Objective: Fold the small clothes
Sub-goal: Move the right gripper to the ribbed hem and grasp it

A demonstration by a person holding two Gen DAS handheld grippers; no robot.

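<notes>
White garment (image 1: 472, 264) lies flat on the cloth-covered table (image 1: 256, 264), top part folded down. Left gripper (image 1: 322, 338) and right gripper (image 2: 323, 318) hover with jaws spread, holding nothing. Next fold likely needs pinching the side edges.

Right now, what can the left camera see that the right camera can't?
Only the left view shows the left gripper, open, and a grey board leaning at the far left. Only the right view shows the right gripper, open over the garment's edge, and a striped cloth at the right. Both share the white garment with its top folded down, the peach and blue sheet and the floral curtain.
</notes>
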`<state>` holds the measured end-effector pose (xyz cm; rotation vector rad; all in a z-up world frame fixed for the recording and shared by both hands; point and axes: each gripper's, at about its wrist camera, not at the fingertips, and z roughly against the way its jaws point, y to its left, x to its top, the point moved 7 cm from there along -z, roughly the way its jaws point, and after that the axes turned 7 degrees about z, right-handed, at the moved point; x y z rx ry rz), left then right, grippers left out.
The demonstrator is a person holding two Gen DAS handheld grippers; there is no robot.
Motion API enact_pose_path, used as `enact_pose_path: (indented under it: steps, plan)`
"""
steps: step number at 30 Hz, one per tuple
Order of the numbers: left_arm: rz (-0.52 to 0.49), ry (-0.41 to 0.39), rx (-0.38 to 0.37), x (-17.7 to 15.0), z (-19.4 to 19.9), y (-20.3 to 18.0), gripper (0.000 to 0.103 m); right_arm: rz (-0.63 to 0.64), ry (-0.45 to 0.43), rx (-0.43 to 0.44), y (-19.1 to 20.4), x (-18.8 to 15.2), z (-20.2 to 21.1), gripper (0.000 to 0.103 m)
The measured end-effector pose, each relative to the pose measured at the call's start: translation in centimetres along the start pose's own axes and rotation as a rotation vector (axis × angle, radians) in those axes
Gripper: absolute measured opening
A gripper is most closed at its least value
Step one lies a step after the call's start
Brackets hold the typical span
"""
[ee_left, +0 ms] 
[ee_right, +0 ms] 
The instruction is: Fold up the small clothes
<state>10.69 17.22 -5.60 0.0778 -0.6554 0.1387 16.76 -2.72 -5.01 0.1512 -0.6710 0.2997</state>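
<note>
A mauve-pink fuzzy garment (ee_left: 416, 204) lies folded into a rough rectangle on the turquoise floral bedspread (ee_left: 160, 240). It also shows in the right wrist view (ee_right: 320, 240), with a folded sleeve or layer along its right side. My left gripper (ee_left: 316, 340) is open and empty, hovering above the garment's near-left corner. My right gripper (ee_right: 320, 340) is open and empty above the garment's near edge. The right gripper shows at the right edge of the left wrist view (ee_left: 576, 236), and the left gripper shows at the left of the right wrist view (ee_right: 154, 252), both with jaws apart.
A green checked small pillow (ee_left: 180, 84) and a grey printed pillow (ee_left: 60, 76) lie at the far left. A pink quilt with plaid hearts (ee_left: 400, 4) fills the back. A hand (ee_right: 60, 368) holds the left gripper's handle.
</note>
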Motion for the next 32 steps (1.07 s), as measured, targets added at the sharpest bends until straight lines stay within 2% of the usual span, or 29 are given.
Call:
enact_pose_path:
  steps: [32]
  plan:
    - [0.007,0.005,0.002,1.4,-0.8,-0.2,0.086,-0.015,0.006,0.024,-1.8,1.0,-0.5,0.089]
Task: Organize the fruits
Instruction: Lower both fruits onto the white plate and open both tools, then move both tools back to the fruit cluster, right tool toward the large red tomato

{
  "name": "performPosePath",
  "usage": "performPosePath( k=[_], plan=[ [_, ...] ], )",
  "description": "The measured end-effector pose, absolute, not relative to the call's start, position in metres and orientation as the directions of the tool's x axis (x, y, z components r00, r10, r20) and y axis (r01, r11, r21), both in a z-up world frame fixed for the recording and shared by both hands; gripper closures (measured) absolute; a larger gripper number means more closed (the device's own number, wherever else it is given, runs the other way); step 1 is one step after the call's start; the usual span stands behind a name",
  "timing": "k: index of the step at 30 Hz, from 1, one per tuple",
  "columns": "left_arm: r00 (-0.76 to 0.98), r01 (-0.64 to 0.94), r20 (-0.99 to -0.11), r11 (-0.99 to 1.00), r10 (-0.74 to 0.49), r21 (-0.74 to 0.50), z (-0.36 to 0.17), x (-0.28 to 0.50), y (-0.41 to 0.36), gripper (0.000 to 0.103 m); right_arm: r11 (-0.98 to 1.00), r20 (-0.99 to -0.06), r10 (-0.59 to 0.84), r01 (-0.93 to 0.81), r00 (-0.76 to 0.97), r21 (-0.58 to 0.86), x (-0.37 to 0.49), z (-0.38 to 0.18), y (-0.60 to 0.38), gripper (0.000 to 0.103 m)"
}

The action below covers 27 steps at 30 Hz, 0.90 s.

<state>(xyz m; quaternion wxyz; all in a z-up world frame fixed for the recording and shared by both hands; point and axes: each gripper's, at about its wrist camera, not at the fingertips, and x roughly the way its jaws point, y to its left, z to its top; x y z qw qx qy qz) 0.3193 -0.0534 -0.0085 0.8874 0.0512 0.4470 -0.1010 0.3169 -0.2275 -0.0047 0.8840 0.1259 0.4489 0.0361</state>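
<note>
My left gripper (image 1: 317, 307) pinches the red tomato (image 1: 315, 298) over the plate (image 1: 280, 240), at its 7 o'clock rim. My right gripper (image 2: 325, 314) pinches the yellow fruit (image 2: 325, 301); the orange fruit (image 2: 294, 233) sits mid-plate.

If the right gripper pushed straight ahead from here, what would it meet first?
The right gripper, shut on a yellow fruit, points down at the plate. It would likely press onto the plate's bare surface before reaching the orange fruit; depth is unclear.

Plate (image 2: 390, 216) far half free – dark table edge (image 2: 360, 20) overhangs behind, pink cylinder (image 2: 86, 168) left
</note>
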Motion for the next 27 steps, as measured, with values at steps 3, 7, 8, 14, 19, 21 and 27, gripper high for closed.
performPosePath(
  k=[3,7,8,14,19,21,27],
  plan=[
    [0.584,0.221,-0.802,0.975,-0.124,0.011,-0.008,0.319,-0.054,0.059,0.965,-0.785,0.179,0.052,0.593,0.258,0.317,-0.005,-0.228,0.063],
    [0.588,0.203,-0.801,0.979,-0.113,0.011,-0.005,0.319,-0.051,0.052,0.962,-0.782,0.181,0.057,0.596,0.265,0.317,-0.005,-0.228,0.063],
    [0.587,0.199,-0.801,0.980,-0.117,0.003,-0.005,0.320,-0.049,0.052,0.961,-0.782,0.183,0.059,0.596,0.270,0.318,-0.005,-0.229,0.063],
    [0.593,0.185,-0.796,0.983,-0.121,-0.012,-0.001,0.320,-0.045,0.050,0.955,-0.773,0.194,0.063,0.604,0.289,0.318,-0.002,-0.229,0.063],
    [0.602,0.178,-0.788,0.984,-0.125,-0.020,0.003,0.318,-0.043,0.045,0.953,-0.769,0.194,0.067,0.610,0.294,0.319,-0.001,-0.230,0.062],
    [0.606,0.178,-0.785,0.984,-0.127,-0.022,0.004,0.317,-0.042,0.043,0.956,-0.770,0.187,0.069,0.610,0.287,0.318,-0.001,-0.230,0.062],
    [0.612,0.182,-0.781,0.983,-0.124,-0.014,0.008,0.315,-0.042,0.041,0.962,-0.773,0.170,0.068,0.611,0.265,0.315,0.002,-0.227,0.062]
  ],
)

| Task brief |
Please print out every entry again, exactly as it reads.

| Output of the task |
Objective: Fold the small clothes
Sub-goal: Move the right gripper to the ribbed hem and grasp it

A demonstration by a person holding two Gen DAS handheld grippers; no robot.

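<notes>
White garment (image 1: 472, 264) lies flat on the cloth-covered table (image 1: 256, 264), top part folded down. Left gripper (image 1: 322, 338) and right gripper (image 2: 323, 318) hover with jaws spread, holding nothing. Next fold likely needs pinching the side edges.

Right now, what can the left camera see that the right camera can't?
Only the left view shows the left gripper, open, and a grey board leaning at the far left. Only the right view shows the right gripper, open over the garment's edge, and a striped cloth at the right. Both share the white garment with its top folded down, the peach and blue sheet and the floral curtain.
</notes>
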`<state>` holds the measured end-effector pose (xyz cm; rotation vector rad; all in a z-up world frame fixed for the recording and shared by both hands; point and axes: each gripper's, at about its wrist camera, not at the fingertips, and z roughly against the way its jaws point, y to its left, x to its top, the point moved 7 cm from there along -z, roughly the way its jaws point, and after that the axes turned 7 degrees about z, right-handed, at the moved point; x y z rx ry rz), left then right, grippers left out.
The demonstrator is a person holding two Gen DAS handheld grippers; there is no robot.
Motion API enact_pose_path, used as `enact_pose_path: (indented under it: steps, plan)`
"""
steps: step number at 30 Hz, one per tuple
Order of the numbers: left_arm: rz (-0.52 to 0.49), ry (-0.41 to 0.39), rx (-0.38 to 0.37), x (-17.7 to 15.0), z (-19.4 to 19.9), y (-20.3 to 18.0), gripper (0.000 to 0.103 m); right_arm: rz (-0.63 to 0.64), ry (-0.45 to 0.43), rx (-0.43 to 0.44), y (-19.1 to 20.4), x (-18.8 to 15.2), z (-20.2 to 21.1), gripper (0.000 to 0.103 m)
The measured end-effector pose, each relative to the pose measured at the call's start: translation in centimetres along the start pose's own axes and rotation as a rotation vector (axis × angle, radians) in those axes
Gripper: absolute measured opening
A gripper is most closed at its least value
Step one lies a step after the call's start
Brackets hold the typical span
"""
[ee_left, +0 ms] 
[ee_right, +0 ms] 
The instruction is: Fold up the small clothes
<state>10.69 17.22 -5.60 0.0778 -0.6554 0.1387 16.76 -2.72 -5.01 0.1512 -0.6710 0.2997</state>
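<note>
A mauve-pink fuzzy garment (ee_left: 416, 204) lies folded into a rough rectangle on the turquoise floral bedspread (ee_left: 160, 240). It also shows in the right wrist view (ee_right: 320, 240), with a folded sleeve or layer along its right side. My left gripper (ee_left: 316, 340) is open and empty, hovering above the garment's near-left corner. My right gripper (ee_right: 320, 340) is open and empty above the garment's near edge. The right gripper shows at the right edge of the left wrist view (ee_left: 576, 236), and the left gripper shows at the left of the right wrist view (ee_right: 154, 252), both with jaws apart.
A green checked small pillow (ee_left: 180, 84) and a grey printed pillow (ee_left: 60, 76) lie at the far left. A pink quilt with plaid hearts (ee_left: 400, 4) fills the back. A hand (ee_right: 60, 368) holds the left gripper's handle.
</note>
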Motion for the next 32 steps (1.07 s), as measured, targets added at the sharpest bends until straight lines stay within 2% of the usual span, or 29 are given.
Call:
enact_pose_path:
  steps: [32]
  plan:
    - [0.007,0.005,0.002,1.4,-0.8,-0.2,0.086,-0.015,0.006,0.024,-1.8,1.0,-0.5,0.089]
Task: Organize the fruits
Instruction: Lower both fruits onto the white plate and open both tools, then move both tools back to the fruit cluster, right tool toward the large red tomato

{
  "name": "performPosePath",
  "usage": "performPosePath( k=[_], plan=[ [_, ...] ], )",
  "description": "The measured end-effector pose, absolute, not relative to the call's start, position in metres and orientation as the directions of the tool's x axis (x, y, z components r00, r10, r20) and y axis (r01, r11, r21), both in a z-up world frame fixed for the recording and shared by both hands; gripper closures (measured) absolute; a larger gripper number means more closed (the device's own number, wherever else it is given, runs the other way); step 1 is one step after the call's start; the usual span stands behind a name",
  "timing": "k: index of the step at 30 Hz, from 1, one per tuple",
  "columns": "left_arm: r00 (-0.76 to 0.98), r01 (-0.64 to 0.94), r20 (-0.99 to -0.11), r11 (-0.99 to 1.00), r10 (-0.74 to 0.49), r21 (-0.74 to 0.50), z (-0.36 to 0.17), x (-0.28 to 0.50), y (-0.41 to 0.36), gripper (0.000 to 0.103 m); right_arm: r11 (-0.98 to 1.00), r20 (-0.99 to -0.06), r10 (-0.59 to 0.84), r01 (-0.93 to 0.81), r00 (-0.76 to 0.97), r21 (-0.58 to 0.86), x (-0.37 to 0.49), z (-0.38 to 0.18), y (-0.60 to 0.38), gripper (0.000 to 0.103 m)"
}

The action below covers 27 steps at 30 Hz, 0.90 s.

<state>(xyz m; quaternion wxyz; all in a z-up world frame fixed for the recording and shared by both hands; point and axes: each gripper's, at about its wrist camera, not at the fingertips, and x roughly the way its jaws point, y to its left, z to its top; x y z qw qx qy qz) 0.3193 -0.0534 -0.0085 0.8874 0.0512 0.4470 -0.1010 0.3169 -0.2275 -0.0047 0.8840 0.1259 0.4489 0.0361</state>
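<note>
My left gripper (image 1: 317, 307) pinches the red tomato (image 1: 315, 298) over the plate (image 1: 280, 240), at its 7 o'clock rim. My right gripper (image 2: 325, 314) pinches the yellow fruit (image 2: 325, 301); the orange fruit (image 2: 294, 233) sits mid-plate.

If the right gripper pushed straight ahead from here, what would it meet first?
The right gripper, shut on a yellow fruit, points down at the plate. It would likely press onto the plate's bare surface before reaching the orange fruit; depth is unclear.

Plate (image 2: 390, 216) far half free – dark table edge (image 2: 360, 20) overhangs behind, pink cylinder (image 2: 86, 168) left
</note>
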Motion for the next 27 steps, as measured, with values at steps 3, 7, 8, 14, 19, 21 and 27, gripper high for closed.
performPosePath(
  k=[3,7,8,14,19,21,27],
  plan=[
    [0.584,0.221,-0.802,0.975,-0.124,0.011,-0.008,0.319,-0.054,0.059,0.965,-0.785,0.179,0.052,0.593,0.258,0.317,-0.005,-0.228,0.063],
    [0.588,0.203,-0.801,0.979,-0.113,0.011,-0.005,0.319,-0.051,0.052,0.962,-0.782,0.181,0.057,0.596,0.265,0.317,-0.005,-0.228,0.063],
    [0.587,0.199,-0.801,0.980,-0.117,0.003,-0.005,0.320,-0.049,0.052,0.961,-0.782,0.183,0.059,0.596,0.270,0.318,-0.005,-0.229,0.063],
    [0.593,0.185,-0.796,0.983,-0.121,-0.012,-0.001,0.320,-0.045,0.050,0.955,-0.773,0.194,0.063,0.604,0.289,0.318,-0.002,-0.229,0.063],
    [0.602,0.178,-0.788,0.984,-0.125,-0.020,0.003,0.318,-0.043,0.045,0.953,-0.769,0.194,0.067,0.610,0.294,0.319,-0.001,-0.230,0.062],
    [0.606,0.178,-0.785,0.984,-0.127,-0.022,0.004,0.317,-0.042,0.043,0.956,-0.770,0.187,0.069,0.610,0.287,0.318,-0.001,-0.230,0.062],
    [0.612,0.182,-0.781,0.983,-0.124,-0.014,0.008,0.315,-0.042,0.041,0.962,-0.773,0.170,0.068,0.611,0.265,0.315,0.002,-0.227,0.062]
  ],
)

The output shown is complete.